Case examples: The dematerialization of retail is striking: many storefronts have closed as online shopping and digital media rise. Entire industries have morphed – e.g. news media and encyclopedias became mostly online; photography went from film to digital cameras/smartphones. In manufacturing, pilots of digital twin technology allow firms to prototype products virtually before any physical materials are used. In agriculture, precision farming uses drones and AI to optimize inputs (see PrecisionAg), yielding more food on less land .

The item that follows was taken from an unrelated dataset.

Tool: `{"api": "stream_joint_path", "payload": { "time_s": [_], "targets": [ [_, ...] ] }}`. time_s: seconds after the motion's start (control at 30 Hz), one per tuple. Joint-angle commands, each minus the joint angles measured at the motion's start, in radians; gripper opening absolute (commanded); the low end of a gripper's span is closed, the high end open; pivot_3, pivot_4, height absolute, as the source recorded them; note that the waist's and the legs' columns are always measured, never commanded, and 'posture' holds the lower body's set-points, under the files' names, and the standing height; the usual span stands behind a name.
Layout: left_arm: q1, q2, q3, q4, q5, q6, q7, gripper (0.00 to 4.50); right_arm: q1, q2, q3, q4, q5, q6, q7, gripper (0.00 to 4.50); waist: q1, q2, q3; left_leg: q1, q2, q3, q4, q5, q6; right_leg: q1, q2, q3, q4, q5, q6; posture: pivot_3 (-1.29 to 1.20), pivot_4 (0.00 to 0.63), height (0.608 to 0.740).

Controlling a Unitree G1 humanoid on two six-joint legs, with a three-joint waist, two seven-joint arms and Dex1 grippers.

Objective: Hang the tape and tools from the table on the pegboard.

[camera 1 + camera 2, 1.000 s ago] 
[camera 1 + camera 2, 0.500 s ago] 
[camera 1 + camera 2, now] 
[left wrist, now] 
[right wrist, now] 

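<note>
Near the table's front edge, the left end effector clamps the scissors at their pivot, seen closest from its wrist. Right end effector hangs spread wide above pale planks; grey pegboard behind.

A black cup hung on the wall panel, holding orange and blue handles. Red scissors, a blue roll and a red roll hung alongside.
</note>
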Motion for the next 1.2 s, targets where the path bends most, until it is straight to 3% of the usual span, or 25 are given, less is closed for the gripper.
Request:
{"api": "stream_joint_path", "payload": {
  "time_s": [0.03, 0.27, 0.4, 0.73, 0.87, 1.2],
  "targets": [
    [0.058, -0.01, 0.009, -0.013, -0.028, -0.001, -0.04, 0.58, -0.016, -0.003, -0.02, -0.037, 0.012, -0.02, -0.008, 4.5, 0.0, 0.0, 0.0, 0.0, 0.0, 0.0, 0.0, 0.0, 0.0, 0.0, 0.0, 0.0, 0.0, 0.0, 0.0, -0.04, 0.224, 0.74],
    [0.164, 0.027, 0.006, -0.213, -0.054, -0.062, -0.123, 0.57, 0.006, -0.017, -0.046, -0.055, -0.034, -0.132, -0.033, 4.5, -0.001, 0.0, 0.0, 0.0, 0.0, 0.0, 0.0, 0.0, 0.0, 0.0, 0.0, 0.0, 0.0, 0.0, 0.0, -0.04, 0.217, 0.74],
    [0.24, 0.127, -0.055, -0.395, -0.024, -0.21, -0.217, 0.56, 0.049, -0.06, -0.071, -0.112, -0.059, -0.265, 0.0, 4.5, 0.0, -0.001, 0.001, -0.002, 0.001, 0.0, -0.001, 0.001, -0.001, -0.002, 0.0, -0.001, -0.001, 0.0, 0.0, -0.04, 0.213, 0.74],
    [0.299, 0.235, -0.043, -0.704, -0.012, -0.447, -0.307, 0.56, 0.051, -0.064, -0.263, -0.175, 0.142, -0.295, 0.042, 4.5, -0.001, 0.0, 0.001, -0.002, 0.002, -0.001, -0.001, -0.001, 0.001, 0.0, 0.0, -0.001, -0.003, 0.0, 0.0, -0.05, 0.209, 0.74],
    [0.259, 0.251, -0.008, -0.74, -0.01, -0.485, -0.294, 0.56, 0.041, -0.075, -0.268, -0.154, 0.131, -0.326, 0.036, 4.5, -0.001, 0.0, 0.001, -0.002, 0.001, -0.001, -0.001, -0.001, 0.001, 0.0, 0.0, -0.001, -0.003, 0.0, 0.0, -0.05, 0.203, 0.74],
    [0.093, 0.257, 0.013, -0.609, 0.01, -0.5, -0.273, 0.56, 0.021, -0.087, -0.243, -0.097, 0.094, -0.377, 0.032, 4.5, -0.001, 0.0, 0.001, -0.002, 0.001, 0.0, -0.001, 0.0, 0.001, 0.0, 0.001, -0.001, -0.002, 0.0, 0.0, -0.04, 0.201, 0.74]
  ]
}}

Outlook: Continued innovation is likely to push the frontier of dematerialization. By mid-21st century, one can imagine a largely virtualized economy: data-driven services replacing many commodities, energy derived increasingly from renewables, and most information exchange happening online. However, the transition will vary by region and sector. Sectors like fashion and construction still face material-heavy challenges (though 3D-printed clothes and buildings are emerging). Ultimately, the trend lines suggest that a “dematerialized future” – in which prosperity is based more on information and services than on mass-produced goods – is not only possible but already unfolding .
Sources: This overview synthesizes recent analyses (e.g. McAfee More from Less, UNCTAD digital economy reports, industry research) and industry case studies on dematerialization. It integrates data on material usage declines , business survey results , and policy initiatives to present a comprehensive picture. All quotes and data are cited from open sources as indicated.